§ **Work request**: The entries below contain a line with "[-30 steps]" and a line with "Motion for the". Quote exactly those two lines and all lines between them.

§ **Raw data**:
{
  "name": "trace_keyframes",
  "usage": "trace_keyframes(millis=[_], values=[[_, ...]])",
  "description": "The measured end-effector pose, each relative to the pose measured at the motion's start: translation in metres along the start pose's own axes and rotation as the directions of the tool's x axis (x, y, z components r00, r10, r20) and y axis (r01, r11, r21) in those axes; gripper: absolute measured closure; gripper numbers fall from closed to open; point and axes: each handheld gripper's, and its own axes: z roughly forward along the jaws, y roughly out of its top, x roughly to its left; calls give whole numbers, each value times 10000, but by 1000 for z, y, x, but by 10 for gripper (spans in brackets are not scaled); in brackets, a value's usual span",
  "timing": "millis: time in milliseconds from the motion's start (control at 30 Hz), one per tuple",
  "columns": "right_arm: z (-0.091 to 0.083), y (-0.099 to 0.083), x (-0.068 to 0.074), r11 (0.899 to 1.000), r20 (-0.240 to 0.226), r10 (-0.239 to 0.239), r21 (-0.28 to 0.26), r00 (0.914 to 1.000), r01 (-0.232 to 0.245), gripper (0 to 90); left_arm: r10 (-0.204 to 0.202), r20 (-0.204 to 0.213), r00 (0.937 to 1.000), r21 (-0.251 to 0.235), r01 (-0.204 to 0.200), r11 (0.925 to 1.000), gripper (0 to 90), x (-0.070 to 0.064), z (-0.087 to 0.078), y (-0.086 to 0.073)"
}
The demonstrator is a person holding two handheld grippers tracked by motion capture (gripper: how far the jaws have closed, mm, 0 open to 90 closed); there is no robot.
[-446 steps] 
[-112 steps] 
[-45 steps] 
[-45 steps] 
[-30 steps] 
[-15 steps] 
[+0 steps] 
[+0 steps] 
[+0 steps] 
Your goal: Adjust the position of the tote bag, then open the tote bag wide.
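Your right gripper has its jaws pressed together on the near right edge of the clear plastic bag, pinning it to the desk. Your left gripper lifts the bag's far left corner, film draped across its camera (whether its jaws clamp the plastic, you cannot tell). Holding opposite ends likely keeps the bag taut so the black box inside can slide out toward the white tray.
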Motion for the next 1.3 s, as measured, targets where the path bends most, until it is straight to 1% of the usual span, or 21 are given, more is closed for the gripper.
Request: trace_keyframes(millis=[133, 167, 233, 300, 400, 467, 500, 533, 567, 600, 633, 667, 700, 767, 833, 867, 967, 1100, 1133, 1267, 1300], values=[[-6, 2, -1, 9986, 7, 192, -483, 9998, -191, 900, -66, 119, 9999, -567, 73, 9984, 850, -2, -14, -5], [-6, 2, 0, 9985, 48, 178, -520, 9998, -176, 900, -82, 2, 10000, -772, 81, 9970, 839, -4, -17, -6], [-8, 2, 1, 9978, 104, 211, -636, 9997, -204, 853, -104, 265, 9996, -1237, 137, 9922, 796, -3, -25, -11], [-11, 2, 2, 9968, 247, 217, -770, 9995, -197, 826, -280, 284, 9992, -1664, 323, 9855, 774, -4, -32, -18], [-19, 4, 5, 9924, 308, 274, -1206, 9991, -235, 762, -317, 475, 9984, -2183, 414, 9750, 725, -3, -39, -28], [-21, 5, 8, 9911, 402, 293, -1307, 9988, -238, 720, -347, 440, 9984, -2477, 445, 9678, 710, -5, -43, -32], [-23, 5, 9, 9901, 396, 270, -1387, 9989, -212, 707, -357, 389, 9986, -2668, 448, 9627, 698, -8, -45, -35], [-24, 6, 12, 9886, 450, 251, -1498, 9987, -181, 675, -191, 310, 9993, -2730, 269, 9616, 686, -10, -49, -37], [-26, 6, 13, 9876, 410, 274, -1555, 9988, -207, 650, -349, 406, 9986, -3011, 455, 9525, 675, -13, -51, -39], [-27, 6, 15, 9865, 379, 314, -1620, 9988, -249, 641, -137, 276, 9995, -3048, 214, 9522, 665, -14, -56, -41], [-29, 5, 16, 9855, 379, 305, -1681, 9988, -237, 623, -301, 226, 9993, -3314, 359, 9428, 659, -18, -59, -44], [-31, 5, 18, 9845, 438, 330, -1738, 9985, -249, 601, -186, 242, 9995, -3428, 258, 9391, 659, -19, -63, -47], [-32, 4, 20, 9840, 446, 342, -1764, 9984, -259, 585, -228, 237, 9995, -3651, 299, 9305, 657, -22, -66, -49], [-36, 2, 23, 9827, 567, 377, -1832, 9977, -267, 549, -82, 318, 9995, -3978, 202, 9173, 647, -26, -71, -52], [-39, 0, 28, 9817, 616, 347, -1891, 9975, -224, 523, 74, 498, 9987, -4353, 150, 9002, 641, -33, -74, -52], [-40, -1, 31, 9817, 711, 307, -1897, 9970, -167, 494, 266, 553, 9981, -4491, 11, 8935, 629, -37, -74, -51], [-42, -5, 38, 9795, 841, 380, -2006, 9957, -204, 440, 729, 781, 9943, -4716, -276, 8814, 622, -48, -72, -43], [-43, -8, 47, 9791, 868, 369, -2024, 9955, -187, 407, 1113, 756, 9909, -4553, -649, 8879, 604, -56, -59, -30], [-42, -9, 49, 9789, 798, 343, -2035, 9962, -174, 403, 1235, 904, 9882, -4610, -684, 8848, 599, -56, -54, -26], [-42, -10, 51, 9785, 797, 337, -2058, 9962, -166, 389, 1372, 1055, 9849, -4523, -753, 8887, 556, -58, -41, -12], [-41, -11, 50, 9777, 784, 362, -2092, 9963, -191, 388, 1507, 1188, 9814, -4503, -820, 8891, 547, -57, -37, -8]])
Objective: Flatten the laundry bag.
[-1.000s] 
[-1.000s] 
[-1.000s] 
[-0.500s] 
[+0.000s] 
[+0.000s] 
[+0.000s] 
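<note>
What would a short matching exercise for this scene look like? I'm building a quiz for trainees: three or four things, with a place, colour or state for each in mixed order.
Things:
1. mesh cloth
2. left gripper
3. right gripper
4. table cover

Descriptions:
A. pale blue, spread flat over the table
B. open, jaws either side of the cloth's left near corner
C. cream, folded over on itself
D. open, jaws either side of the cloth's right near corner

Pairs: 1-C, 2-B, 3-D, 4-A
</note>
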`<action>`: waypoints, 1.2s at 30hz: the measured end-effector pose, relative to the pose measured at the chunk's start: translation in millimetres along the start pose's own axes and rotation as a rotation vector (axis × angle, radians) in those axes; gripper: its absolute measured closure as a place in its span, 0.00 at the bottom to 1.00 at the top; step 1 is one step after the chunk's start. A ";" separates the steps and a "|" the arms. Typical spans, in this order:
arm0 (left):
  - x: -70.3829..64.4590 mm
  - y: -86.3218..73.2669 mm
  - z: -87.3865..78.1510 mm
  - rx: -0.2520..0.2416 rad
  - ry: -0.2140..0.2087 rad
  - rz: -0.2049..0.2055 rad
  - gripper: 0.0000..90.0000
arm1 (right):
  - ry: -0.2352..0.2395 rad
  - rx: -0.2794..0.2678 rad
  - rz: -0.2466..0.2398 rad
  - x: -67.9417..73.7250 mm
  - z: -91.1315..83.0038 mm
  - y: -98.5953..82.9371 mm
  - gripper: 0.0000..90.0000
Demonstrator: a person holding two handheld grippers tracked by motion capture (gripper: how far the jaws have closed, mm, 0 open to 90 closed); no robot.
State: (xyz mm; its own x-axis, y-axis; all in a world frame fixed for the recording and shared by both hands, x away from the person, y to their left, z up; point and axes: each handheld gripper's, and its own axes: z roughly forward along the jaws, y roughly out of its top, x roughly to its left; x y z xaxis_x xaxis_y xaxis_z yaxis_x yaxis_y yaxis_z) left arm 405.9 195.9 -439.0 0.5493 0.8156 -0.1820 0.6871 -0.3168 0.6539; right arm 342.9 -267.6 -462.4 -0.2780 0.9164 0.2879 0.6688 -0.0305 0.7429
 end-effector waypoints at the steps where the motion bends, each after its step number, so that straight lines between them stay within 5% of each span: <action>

§ **Solved problem**:
[-30 steps] 
[-15 steps] 
[+0 steps] 
[+0 steps] 
[+0 steps] 
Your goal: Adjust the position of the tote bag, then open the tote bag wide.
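Your right gripper has its jaws pressed together on the near right edge of the clear plastic bag, pinning it to the desk. Your left gripper lifts the bag's far left corner, film draped across its camera (whether its jaws clamp the plastic, you cannot tell). Holding opposite ends likely keeps the bag taut so the black box inside can slide out toward the white tray.
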Motion for the next 1.3 s, as measured, targets where the path bends most, until it is straight to 1% of the usual span, or 21 are given, more is closed for the gripper.

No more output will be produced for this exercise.